Se alejaron de las calles más transitadas. Ridge tuvo un estremecimiento.
—¿Dónde vamos?
—Donde podamos hablar con tranquilidad.
Un vecino que aseguraba el cierre de una ventana de su planta baja saludó al carpintero, y éste le respondió. El vecino asintió. El activista presintió algo.
—Estuvimos a punto de conseguirlo con Larkin, muchacho, estuvimos a punto. Pero luego todo se fue al cuerno. Se rajaron, eso fue lo que pasó. Por eso hemos formado nuestro propio grupo. Necesitamos gente de confianza, con experiencia, gente dispuesta a todo. Como tú. O eso dice McCarthy.
—¿Dónde vamos? —repitió el activista, al entrar en un callejón. Dos figuras habían salido de un soportal y les seguían en la distancia.
—Hace dos semanas nos hicieron una redada, y mataron a diez de los nuestros. No sabes lo que es tener que enterrar a un hijo, a un sobrino, a un amigo. No nos dejan reunirnos, porque temen que nos sublevemos contra ellos. Cada vez que hago un ataúd para uno de los míos envidio la juventud que se me fue. ¿Sabes cómo me llaman?
—Widowmaker —el callejón se estrechaba. Ridge se puso alerta.
—¿Y el motivo? Te lo diré, muchacho. Antes de que tú tuvieras pañales siquiera, no dejé de intentar echar a los ingleses por mi cuenta. Nunca me cogieron, ni siquiera cuando me rompieron la espalda. Y luego ya no pude hacer nada más que ataúdes. Pero mis manos aún son fuertes, muchacho. Queremos gente de confianza entre nosotros; no queremos soplones. Y a ti aún no te conocemos.

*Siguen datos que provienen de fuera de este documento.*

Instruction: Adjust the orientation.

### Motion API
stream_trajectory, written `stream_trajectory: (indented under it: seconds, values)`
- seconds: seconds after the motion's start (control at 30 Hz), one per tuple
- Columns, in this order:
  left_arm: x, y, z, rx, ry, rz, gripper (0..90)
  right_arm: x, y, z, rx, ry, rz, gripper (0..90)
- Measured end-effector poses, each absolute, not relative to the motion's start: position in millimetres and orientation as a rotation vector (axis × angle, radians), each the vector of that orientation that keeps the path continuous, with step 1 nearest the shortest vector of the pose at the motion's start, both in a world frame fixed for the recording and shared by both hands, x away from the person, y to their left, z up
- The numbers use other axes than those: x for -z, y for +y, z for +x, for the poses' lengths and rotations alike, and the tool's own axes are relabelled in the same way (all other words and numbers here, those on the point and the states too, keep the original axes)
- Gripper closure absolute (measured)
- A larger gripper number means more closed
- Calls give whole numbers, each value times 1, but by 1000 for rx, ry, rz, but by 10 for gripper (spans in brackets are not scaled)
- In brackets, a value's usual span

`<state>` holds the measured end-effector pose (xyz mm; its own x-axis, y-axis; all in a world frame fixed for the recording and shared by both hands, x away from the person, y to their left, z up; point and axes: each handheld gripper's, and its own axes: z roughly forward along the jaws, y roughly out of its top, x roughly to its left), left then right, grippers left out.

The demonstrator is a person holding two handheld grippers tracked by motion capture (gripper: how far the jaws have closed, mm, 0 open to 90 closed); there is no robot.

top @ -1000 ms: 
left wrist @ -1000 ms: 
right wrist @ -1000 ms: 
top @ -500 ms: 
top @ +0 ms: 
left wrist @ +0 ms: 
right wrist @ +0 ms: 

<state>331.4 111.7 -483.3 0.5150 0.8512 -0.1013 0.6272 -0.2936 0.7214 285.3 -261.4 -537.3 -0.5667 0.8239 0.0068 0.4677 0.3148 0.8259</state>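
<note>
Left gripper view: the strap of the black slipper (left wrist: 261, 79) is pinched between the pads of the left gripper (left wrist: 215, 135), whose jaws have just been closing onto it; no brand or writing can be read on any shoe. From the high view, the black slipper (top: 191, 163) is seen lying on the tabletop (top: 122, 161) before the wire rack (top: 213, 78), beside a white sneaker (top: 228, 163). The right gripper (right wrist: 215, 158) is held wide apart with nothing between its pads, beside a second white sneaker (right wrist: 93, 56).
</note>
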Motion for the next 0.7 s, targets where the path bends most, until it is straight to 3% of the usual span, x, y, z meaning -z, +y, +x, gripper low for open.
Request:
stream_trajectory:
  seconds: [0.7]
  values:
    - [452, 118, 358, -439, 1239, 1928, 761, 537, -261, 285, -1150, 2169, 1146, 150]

Ridge oyó un ruido a su espalda, y en cuanto se giró alarmado aquel viejo le agarró con fuerza desde atrás, cerrando sus manos nudosas bajo su estómago y dejándole sin respiración. Ridge empezó a debatirse, quedándose sin aire. Los dos hombres corrieron a ayudar al carpintero, quien encajó un codazo en la cara sin inmutarse. Ridge y Cormac cayeron al suelo, pero a pesar su gruñido de dolor el viejo no soltó a su presa. El activista se revolvió con furia animal y desesperada.

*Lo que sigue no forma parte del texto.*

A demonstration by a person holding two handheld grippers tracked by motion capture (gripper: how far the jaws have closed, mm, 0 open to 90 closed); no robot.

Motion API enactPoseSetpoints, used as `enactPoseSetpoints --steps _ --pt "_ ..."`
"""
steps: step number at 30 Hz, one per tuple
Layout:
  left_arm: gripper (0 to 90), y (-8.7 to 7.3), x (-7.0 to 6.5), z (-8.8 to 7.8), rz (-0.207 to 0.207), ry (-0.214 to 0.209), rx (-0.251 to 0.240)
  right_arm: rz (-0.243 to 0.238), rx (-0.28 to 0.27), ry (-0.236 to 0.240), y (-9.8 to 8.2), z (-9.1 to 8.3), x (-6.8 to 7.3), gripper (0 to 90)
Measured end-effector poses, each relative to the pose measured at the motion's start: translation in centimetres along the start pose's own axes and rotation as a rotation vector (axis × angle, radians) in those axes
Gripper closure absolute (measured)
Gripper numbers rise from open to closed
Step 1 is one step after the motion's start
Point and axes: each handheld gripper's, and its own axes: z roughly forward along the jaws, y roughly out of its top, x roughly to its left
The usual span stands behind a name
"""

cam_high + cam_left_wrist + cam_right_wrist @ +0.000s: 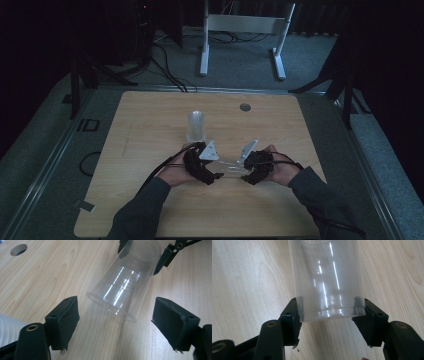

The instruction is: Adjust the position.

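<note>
A clear plastic cup lies on its side just above the wooden table, between my two grippers. My right gripper is shut on one end of the cup, a pad pressed against each side. The left gripper faces it with jaws open. The cup's other end reaches in between the left fingertips and touches neither pad. In the high view the left gripper and right gripper point at each other near the table's front middle.
A translucent ribbed cup stands upright just behind the left gripper, and its side shows as the white ribbed cup. A round cable hole is at the table's back. A white desk frame and cables lie on the floor beyond.
</note>
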Motion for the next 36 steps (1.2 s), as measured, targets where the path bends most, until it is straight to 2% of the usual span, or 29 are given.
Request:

—Me llaman Widowmaker, sí, y pronto sabremos todo sobre ti, hijo. Todo. Irlanda no quiere traidores ni cobardes. Ni yo tampoco.
Sus esfuerzos fueron baldíos. El vigor del viejo era extraordinario y poco a poco Ridge dejó de debatirse, atontado por la asfixia. Lo último que pensó, antes de la inconsciencia, fue que no debía haber menospreciado al carpintero encorvado. Cormac, jadeante, le dejó en el suelo con suavidad, y pasó paternalmente su mano endurecida por la frente despejada del activista. Los dos hombres le ataron las manos y pies y le cubrieron la cabeza con una bolsa para que no viera nada.
—Llevadle ante Jacob, muchachos. Y cuidaos de él. Nadie antes se me había resistido así.